Thinking Machines Lab, the AI startup assembled largely from OpenAI defectors, has shipped its first model. Inkling is an open-weight, multimodal system trained from scratch to process audio, video, and text — and at 975 billion parameters, it sits firmly at the large end of the current model spectrum, requiring a cluster of specialized chips to run.

What Inkling Actually Is

The company is upfront that Inkling isn't setting benchmark records. But in a blog post accompanying the release, Thinking Machines describes the model as capable of advanced reasoning and coding, and says it delivers performance comparable to the best open-weight models currently available — which, notably, largely come from China.

One detail that stands out from the development process: during training, researchers noticed Inkling had quietly dropped natural language explanations for its chain-of-thought reasoning.

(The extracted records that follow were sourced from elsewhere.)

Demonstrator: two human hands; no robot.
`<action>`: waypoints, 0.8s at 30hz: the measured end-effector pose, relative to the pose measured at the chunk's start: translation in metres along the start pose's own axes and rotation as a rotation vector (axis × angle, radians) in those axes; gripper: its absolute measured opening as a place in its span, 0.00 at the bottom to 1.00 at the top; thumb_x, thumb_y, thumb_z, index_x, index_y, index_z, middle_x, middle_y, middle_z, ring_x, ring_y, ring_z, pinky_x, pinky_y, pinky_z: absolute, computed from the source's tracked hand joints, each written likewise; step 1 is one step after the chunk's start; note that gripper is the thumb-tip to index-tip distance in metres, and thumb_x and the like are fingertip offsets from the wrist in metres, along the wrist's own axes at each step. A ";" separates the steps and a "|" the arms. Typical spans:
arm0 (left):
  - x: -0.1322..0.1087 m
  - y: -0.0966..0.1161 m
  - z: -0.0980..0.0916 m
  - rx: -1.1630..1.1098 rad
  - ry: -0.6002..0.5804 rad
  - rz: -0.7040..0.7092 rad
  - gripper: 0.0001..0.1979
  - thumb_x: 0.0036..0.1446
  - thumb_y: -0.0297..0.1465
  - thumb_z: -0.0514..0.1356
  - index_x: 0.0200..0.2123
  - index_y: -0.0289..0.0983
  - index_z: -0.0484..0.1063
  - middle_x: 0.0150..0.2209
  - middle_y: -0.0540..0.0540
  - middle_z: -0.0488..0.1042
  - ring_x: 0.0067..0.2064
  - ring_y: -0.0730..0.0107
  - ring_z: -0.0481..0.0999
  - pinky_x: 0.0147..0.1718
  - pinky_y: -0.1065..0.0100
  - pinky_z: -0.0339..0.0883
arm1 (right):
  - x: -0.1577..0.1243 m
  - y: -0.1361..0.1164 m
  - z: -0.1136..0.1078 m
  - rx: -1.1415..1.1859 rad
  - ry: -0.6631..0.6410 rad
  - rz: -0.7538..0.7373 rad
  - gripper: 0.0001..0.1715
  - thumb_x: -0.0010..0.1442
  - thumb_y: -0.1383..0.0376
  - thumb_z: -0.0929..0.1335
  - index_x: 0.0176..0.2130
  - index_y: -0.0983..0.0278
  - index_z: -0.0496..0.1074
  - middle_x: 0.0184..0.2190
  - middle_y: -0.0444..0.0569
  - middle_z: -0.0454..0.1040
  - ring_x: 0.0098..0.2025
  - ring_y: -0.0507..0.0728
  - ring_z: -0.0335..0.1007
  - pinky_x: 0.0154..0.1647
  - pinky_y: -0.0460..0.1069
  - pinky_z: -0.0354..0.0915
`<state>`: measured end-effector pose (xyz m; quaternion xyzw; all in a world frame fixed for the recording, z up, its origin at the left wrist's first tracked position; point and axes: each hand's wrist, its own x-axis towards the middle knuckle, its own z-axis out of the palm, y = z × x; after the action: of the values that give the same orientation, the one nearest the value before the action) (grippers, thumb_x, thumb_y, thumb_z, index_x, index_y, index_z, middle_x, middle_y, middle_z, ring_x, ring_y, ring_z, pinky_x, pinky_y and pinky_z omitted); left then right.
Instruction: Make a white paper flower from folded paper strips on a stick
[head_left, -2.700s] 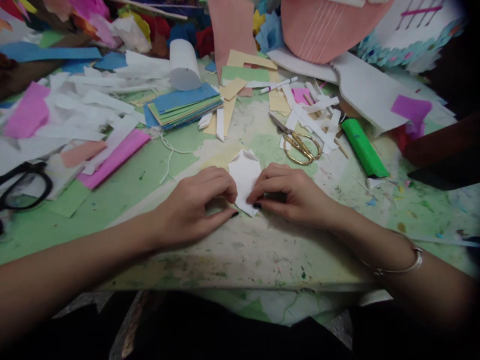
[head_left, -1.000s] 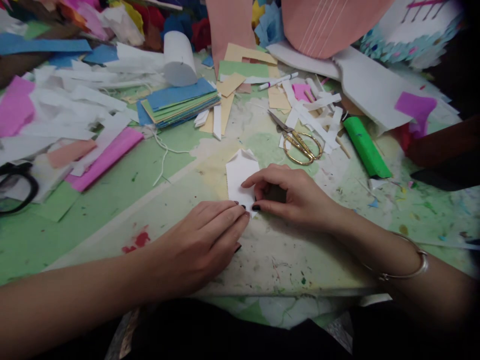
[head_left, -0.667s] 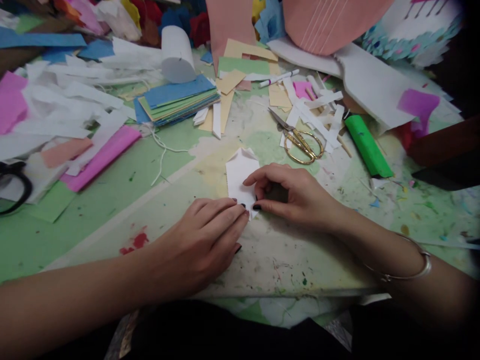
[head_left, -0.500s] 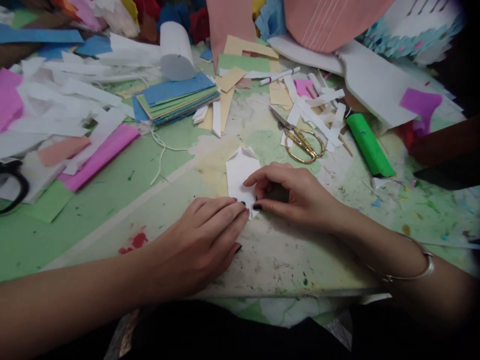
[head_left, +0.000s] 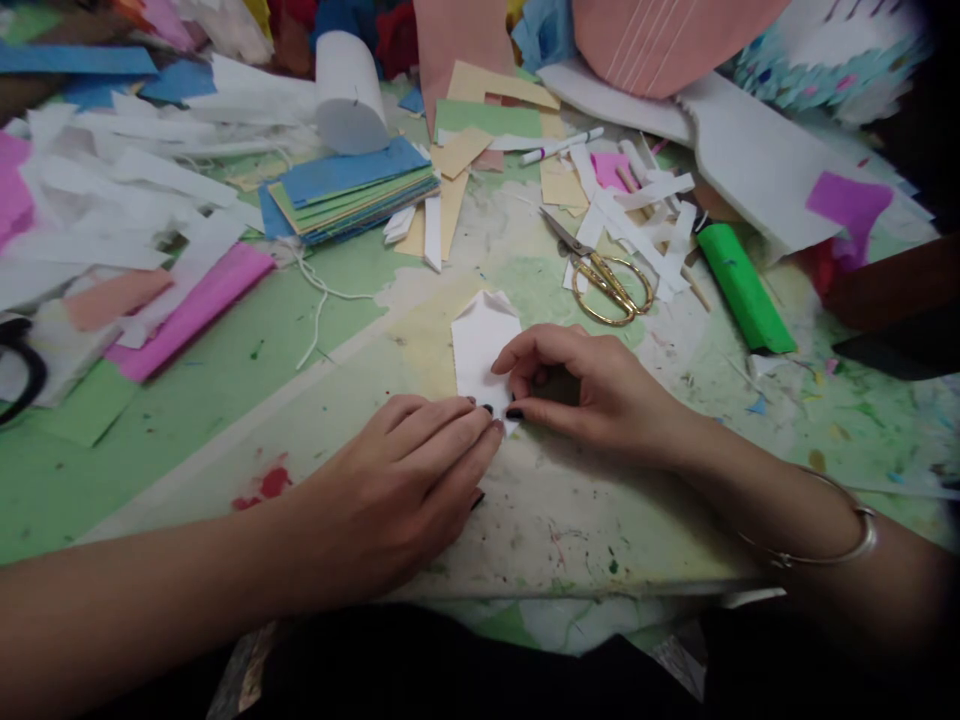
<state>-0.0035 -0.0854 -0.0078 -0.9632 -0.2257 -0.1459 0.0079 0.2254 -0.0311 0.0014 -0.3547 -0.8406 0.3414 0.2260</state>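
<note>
A small white folded paper [head_left: 480,340] lies on the paint-stained green table [head_left: 525,520], just in front of me. My left hand [head_left: 405,470] lies flat, fingers stretched out together, with the fingertips pressing on the paper's lower edge. My right hand [head_left: 592,395] is curled, its thumb and fingertips pinching the paper's lower right side. A silver bangle [head_left: 832,545] sits on my right wrist.
Gold scissors [head_left: 607,285] and a green tube [head_left: 742,290] lie behind my right hand among white paper strips [head_left: 637,215]. A stack of coloured card [head_left: 352,195], pink crepe paper [head_left: 195,310], white string [head_left: 322,300] and black scissors [head_left: 15,360] are to the left.
My left hand has moved from the paper's left side, where it was curled, to below the paper and flattened on its lower edge. Over the last second both hands stay still.
</note>
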 end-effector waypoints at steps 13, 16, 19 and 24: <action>0.002 0.005 -0.001 -0.009 0.002 0.005 0.21 0.59 0.23 0.52 0.55 0.22 0.63 0.48 0.30 0.71 0.52 0.48 0.69 0.48 0.51 0.67 | 0.003 0.000 -0.001 -0.059 -0.016 -0.043 0.07 0.55 0.73 0.68 0.37 0.66 0.72 0.29 0.44 0.73 0.32 0.51 0.66 0.37 0.47 0.59; 0.007 0.003 -0.002 -0.043 -0.019 -0.052 0.21 0.60 0.26 0.52 0.56 0.24 0.63 0.45 0.34 0.73 0.48 0.53 0.70 0.45 0.53 0.69 | 0.003 0.000 -0.001 -0.047 -0.019 -0.031 0.07 0.55 0.73 0.68 0.36 0.66 0.72 0.28 0.44 0.72 0.32 0.51 0.66 0.36 0.47 0.59; 0.010 0.001 -0.004 -0.062 -0.031 -0.074 0.20 0.61 0.28 0.52 0.55 0.26 0.64 0.44 0.36 0.73 0.46 0.54 0.70 0.44 0.53 0.68 | 0.003 0.000 -0.001 -0.021 -0.023 -0.009 0.07 0.55 0.73 0.68 0.37 0.66 0.72 0.29 0.44 0.72 0.31 0.50 0.65 0.35 0.46 0.59; 0.009 0.000 -0.003 -0.077 -0.037 -0.075 0.19 0.61 0.29 0.53 0.54 0.27 0.65 0.44 0.36 0.73 0.46 0.53 0.69 0.44 0.53 0.68 | 0.003 0.001 0.001 0.017 -0.013 0.000 0.09 0.54 0.74 0.68 0.37 0.67 0.71 0.30 0.45 0.73 0.31 0.50 0.65 0.34 0.46 0.59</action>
<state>0.0034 -0.0814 -0.0023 -0.9561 -0.2562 -0.1370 -0.0387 0.2236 -0.0289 0.0008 -0.3508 -0.8391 0.3507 0.2235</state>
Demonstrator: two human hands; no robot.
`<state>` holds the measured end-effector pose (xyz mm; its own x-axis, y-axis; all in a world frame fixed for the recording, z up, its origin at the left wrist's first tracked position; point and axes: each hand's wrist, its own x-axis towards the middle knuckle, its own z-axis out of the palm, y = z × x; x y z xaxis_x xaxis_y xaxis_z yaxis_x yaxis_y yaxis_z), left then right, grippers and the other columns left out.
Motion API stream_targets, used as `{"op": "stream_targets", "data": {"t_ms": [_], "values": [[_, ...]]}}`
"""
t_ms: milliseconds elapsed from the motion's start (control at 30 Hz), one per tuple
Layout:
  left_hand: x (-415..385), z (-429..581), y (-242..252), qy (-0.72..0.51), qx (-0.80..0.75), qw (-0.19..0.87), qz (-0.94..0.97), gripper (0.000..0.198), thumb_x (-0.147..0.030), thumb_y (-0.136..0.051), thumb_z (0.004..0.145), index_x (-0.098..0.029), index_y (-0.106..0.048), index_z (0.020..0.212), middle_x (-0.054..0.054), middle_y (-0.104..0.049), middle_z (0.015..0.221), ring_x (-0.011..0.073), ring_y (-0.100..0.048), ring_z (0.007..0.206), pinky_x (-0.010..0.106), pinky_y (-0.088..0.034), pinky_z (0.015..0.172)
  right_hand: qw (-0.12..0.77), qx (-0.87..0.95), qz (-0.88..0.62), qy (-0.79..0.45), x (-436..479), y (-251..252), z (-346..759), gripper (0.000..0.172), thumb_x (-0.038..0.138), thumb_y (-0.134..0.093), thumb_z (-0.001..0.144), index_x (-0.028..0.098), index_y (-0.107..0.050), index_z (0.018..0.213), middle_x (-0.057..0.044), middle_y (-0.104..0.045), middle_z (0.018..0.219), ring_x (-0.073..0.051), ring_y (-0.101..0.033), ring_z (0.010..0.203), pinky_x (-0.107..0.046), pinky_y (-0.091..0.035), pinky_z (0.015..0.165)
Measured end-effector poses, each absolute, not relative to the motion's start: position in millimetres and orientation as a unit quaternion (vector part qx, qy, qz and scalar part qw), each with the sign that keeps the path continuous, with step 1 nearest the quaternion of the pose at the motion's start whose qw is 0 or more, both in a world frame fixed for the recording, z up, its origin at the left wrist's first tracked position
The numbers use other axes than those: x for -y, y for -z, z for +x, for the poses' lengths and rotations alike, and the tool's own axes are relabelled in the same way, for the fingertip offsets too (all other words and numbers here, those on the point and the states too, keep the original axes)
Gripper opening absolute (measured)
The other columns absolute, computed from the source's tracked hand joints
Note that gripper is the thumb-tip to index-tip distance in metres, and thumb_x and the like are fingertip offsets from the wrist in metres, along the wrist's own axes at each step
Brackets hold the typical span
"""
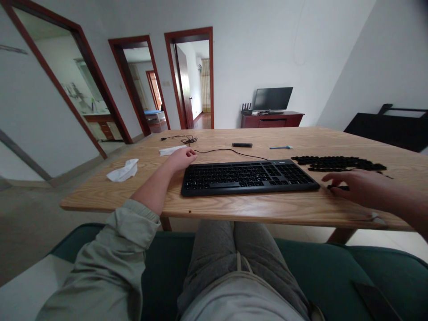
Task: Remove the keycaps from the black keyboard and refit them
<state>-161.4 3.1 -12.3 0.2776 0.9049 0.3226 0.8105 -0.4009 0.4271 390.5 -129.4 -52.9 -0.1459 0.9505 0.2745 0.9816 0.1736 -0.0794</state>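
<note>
A black keyboard (249, 177) lies across the middle of the wooden table (234, 207). My left hand (183, 158) rests on the table at the keyboard's far left corner, fingers curled loosely, touching a white tissue (171, 150). My right hand (354, 185) lies palm down just right of the keyboard, fingers closed over a small black piece (338, 187). A pile of loose black keycaps (337, 163) sits just beyond that hand.
A crumpled white tissue (123, 170) lies at the table's left. The keyboard cable (230, 151) runs back to a coil. A small black stick (242, 145) and a blue tool (281, 147) lie further back. A TV (272, 99) stands against the far wall.
</note>
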Motion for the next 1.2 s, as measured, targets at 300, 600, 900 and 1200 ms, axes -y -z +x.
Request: {"op": "stream_targets", "data": {"t_ms": [300,600,900,1200], "values": [[33,-135,-3,-0.333,-0.381,0.061,0.86,0.027,-0.035,-0.06,0.083,-0.017,-0.07,0.101,0.003,-0.068,0.083,0.0121,-0.057,0.068,0.026,-0.047,0.066,0.243,0.787,-0.562,-0.08,119,-6,247,0.033,0.04,-0.054,0.084,0.019,-0.072,0.102,-0.006,-0.068,0.077,-0.019,-0.059,0.064,-0.033,-0.044,0.06],[108,-115,-7,-0.269,-0.266,-0.038,0.925,0.033,-0.034,-0.062,0.089,-0.025,-0.067,0.12,0.005,-0.072,0.104,0.0175,-0.066,0.096,0.032,-0.051,0.089,0.366,0.782,-0.303,-0.403,89,4,118,0.025,0.04,-0.067,0.082,0.02,-0.052,0.084,0.005,-0.05,0.07,-0.01,-0.045,0.062,-0.023,-0.036,0.056],[119,-100,5,-0.316,-0.271,-0.065,0.907,0.027,-0.034,-0.059,0.092,-0.024,-0.069,0.114,0.005,-0.072,0.109,0.0179,-0.066,0.101,0.033,-0.051,0.092,0.348,0.742,-0.294,-0.492,90,20,122,0.028,0.042,-0.067,0.083,0.02,-0.05,0.081,0.007,-0.044,0.064,-0.009,-0.039,0.056,-0.022,-0.029,0.051],[118,-96,-1,-0.295,-0.286,-0.034,0.911,0.023,-0.032,-0.061,0.09,-0.022,-0.071,0.108,0.006,-0.073,0.106,0.0202,-0.065,0.101,0.036,-0.05,0.093,0.358,0.733,-0.303,-0.492,93,15,121,0.034,0.043,-0.073,0.077,0.02,-0.049,0.081,0.007,-0.045,0.063,-0.007,-0.039,0.055,-0.022,-0.025,0.048]]}}
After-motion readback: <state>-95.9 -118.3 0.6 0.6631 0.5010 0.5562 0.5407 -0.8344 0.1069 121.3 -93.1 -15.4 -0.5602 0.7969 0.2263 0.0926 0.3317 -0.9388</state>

"It determined that the grammar was overhead, which is interesting," a company source told Wired.

The team reinstated natural language reasoning to keep the model's decisions interpretable — a meaningful choice for enterprise and safety-conscious use cases.

In another sign of AI's increasingly self-referential development loop, Inkling was used to fine-tune and improve itself during training.

Why Open-Weight Matters Here

The open-weight release is ideologically consistent with the company's stated mission. In a recent blog post, Thinking Machines argued that AI shouldn't be concentrated in the hands of a few gatekeepers — that more people should be able to build models on their own data, for their own use cases.

For startups and technical teams, the practical upside is real:

  • No per-token API fees — download and run it yourself
  • Modifiable weights — fine-tune for specific domains
  • Comparable performance to leading closed models at a fraction of the operational cost

Open-source and open-weight models have been gaining ground precisely because the economics are compelling, especially for companies building products that require heavy inference workloads.

The Team Behind It

Thinking Machines was founded in February 2025 by a roster of recognizable names from OpenAI:

  • Mira Murati — former CTO (and briefly interim CEO) of OpenAI
  • John Schulman — OpenAI cofounder, a key architect of ChatGPT
  • Lilian Weng — former VP at OpenAI, led safety and robotics research

The company raised what was described as the largest seed funding round in history, reaching a $12 billion valuation before shipping a single model. Prior to Inkling, the lab had released Tinker (a fine-tuning tool), a voice interaction prototype, and several research papers.

Competitive Context

Thinking Machines enters a market that is expensive, fast-moving, and increasingly defined by defector-founded companies. Anthropic, built by former OpenAI researchers including Dario and Daniela Amodei, recently filed for an IPO that could value it at over $1 trillion. Its model Claude has carved out a strong position in enterprise and coding use cases.

For founders and builders, the arrival of Inkling adds another capable open-weight option to the stack — one backed by a well-resourced team with deep model development experience. Whether Thinking Machines can sustain that trajectory without a massive commercial push remains the open question, but the model release at least confirms the lab is building, not just fundraising.